* _Task to carry out_
Copy each line of the data below in which the word "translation" can be found.

* _Records provided_
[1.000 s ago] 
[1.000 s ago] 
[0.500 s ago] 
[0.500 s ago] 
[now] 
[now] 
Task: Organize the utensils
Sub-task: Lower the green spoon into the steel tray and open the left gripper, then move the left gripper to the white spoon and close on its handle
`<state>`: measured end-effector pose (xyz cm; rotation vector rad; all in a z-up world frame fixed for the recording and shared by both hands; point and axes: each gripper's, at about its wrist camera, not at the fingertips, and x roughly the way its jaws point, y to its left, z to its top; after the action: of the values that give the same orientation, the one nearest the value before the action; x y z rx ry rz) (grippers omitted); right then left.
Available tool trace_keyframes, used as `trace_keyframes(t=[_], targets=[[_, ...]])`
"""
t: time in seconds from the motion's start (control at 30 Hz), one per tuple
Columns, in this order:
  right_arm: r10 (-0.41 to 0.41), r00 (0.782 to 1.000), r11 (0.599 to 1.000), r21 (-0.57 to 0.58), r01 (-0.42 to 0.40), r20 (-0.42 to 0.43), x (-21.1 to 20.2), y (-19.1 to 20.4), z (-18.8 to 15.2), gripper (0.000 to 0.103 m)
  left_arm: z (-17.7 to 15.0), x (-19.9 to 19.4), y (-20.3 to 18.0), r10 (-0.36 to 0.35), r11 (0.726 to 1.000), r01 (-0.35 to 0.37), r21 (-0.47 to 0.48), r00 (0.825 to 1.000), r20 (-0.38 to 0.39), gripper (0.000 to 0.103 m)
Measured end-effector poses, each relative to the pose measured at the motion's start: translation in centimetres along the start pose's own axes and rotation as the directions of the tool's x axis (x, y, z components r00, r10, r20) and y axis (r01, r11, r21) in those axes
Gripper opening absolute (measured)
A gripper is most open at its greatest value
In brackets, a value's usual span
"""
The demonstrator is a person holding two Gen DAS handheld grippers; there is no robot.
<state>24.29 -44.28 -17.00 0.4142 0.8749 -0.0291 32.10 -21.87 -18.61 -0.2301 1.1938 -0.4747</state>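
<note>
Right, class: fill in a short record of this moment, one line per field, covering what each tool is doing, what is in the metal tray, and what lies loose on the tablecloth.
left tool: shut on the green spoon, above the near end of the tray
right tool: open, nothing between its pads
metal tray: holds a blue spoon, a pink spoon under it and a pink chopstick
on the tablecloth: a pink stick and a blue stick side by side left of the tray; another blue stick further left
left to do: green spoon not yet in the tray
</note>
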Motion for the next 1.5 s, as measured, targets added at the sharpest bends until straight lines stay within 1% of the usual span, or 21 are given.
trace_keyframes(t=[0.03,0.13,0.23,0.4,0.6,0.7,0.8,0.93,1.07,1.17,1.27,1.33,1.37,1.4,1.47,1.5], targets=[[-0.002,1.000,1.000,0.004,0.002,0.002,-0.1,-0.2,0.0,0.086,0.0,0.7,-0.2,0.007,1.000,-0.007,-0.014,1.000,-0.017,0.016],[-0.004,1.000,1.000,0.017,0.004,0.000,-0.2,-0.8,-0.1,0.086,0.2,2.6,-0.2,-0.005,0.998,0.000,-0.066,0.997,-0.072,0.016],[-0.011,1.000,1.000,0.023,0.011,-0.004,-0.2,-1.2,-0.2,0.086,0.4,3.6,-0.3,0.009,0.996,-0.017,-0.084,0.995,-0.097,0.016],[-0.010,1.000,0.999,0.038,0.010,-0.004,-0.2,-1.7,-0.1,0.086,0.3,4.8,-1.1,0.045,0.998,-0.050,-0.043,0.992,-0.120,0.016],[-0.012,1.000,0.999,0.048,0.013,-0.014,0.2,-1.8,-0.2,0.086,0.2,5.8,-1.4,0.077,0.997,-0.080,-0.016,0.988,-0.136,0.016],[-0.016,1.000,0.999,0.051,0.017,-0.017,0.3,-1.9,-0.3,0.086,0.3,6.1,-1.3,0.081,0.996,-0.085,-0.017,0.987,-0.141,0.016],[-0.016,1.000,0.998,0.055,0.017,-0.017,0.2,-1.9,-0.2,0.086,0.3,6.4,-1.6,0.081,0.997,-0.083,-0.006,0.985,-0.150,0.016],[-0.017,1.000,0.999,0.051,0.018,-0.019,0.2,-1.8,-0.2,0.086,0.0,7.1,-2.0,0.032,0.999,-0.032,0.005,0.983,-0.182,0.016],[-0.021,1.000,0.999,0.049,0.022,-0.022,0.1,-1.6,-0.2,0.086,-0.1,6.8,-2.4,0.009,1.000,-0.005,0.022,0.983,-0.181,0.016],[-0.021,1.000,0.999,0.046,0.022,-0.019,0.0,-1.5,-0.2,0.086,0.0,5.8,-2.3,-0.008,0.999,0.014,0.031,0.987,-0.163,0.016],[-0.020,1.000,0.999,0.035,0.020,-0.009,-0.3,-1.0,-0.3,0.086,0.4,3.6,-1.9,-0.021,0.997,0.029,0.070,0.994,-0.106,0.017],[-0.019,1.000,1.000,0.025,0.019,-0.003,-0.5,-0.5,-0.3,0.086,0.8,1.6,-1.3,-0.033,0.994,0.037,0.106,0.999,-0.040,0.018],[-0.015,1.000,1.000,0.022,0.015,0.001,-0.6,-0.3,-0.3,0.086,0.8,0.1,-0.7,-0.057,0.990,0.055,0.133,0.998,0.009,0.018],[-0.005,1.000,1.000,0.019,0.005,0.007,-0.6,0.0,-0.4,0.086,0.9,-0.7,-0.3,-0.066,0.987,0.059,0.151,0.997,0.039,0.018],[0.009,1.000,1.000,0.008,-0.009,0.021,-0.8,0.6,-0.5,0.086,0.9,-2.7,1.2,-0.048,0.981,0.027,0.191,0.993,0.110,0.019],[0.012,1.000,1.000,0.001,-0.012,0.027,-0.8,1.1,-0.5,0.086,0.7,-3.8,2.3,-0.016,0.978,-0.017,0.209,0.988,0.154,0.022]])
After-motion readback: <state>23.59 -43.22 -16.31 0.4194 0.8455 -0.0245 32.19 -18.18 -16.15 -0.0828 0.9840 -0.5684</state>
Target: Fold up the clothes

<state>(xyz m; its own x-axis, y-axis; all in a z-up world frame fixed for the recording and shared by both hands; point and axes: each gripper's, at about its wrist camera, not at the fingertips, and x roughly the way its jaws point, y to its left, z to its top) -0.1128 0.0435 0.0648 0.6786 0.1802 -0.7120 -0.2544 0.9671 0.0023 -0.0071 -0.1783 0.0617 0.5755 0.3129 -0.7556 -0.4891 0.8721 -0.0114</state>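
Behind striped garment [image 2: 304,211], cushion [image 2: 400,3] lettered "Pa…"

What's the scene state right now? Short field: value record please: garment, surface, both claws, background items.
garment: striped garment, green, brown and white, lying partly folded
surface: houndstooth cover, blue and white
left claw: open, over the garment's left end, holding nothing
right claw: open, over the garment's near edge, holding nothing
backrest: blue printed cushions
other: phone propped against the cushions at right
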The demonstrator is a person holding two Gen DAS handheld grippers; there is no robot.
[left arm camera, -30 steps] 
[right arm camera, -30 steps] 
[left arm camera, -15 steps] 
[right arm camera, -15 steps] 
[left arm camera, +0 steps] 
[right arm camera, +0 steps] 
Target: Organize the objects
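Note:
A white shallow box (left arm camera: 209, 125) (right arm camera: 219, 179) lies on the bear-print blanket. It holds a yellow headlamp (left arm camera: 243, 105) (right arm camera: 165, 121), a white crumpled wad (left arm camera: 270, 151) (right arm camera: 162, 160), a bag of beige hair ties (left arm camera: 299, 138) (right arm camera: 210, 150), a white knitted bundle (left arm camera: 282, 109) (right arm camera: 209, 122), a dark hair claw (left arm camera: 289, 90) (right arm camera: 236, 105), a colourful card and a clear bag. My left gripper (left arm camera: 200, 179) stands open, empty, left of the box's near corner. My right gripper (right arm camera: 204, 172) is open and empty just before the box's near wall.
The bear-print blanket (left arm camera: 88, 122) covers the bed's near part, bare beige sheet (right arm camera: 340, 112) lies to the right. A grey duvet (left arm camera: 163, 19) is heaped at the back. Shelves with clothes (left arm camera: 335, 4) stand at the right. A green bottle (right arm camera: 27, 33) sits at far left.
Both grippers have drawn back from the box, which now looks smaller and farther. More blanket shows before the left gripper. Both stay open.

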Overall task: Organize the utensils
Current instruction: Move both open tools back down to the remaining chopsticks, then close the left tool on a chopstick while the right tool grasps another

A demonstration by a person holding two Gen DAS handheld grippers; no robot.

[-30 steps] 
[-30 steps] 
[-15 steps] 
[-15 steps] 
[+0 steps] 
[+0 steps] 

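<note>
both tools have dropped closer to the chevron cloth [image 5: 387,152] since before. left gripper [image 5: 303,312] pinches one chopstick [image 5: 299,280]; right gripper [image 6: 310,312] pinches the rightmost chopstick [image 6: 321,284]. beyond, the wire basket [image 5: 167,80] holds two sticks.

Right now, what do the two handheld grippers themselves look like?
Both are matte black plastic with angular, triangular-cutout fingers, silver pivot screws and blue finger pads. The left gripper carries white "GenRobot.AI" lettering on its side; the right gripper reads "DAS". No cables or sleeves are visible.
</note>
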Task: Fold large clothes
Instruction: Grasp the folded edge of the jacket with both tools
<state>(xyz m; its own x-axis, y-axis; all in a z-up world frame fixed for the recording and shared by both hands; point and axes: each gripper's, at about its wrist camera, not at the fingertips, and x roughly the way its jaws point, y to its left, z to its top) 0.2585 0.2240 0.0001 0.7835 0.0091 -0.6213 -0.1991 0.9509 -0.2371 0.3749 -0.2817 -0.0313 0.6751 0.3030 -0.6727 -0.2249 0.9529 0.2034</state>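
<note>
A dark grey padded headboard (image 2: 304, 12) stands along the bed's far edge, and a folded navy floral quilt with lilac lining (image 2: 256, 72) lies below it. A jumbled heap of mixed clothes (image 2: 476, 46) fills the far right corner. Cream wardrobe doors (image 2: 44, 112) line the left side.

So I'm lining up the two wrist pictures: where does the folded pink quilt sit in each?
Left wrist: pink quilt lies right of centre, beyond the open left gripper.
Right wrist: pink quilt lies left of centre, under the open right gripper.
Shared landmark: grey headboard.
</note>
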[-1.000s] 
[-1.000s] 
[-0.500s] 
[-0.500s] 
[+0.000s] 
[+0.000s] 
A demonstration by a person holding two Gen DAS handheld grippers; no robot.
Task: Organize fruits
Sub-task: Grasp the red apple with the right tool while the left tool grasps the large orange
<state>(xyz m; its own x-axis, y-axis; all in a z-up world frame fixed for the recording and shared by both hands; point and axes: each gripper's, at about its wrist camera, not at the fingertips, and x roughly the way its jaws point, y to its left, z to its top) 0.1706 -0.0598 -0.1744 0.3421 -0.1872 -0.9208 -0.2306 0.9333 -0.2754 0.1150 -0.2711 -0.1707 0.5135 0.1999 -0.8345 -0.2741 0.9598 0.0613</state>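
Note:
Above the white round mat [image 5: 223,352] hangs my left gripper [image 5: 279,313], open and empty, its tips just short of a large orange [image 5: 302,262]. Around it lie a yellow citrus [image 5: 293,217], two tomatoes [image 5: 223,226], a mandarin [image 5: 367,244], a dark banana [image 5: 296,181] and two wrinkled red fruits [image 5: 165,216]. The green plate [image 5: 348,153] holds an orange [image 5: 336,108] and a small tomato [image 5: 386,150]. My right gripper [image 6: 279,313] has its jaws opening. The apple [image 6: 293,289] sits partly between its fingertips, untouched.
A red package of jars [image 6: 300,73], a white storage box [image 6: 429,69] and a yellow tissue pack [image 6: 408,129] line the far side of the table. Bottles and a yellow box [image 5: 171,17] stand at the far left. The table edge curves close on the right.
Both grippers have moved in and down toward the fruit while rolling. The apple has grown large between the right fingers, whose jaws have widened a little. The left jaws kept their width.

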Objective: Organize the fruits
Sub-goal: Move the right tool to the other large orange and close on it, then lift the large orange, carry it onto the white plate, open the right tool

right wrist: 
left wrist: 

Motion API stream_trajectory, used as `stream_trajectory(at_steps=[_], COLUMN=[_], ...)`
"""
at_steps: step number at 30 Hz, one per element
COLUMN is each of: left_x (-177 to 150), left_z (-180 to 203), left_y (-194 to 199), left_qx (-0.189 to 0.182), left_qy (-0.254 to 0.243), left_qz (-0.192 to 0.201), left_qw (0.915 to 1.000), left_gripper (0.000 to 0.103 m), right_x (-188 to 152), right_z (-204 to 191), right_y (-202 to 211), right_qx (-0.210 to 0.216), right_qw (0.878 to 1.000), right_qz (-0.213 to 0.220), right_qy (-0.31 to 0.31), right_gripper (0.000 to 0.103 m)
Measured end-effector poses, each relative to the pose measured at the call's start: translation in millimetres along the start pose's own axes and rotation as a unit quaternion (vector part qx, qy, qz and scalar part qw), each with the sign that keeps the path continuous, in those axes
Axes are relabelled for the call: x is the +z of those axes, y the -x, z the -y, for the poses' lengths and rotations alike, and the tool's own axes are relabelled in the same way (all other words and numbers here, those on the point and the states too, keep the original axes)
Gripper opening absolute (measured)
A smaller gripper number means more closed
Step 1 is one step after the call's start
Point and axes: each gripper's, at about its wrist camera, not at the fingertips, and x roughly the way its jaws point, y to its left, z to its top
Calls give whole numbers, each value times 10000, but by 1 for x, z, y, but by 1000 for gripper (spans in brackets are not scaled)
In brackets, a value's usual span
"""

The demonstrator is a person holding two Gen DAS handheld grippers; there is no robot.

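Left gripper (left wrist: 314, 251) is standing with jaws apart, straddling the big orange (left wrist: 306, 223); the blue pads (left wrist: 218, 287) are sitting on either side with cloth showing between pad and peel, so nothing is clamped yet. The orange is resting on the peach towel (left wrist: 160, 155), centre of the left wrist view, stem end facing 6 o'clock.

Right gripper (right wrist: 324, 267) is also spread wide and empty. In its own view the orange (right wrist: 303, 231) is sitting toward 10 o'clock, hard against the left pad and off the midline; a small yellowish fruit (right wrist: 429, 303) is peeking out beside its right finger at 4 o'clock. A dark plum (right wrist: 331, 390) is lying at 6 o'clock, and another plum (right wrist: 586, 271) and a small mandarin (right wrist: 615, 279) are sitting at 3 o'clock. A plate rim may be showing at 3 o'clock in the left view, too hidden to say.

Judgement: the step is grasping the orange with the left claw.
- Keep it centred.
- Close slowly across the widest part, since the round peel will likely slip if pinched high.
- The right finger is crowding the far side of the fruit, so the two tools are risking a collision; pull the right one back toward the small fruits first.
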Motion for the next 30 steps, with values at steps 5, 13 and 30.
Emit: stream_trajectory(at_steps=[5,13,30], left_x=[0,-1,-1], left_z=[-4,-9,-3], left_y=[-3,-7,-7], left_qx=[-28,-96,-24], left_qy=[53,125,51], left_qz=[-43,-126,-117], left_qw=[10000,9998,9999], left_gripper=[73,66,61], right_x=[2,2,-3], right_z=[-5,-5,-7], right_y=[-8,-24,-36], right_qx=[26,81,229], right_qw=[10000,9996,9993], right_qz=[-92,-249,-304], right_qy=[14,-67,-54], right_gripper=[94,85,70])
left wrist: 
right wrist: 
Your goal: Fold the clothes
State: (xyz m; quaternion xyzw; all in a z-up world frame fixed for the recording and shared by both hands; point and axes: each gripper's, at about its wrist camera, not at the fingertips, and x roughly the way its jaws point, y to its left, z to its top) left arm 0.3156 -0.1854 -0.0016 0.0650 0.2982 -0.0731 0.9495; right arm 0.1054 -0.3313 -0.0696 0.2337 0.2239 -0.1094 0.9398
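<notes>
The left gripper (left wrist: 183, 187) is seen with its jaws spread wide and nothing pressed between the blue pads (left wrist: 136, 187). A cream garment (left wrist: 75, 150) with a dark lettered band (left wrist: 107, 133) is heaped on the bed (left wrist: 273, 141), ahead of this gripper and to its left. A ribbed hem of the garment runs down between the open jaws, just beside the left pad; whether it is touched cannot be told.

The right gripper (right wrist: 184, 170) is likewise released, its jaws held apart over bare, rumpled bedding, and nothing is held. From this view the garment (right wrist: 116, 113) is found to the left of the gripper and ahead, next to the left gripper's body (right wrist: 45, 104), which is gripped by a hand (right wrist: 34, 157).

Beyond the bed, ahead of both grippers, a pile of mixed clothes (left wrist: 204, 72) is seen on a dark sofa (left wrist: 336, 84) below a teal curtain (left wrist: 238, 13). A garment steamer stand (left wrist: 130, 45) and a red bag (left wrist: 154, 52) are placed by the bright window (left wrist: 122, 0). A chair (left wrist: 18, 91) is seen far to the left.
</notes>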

* _Your response_
Measured end-effector poses, each relative to the pose measured at the motion's start: translation in centimetres along the start pose's own axes and rotation as the directions of the tool's x axis (x, y, z components r00, r10, r20) and y axis (r01, r11, r21) in those axes
Measured end-effector poses, each relative to the pose measured at the call's start: translation in millimetres along the start pose's own axes and rotation as a unit quaternion (vector part qx, qy, qz and scalar part qw), each with the sign that keeps the path continuous, in those axes

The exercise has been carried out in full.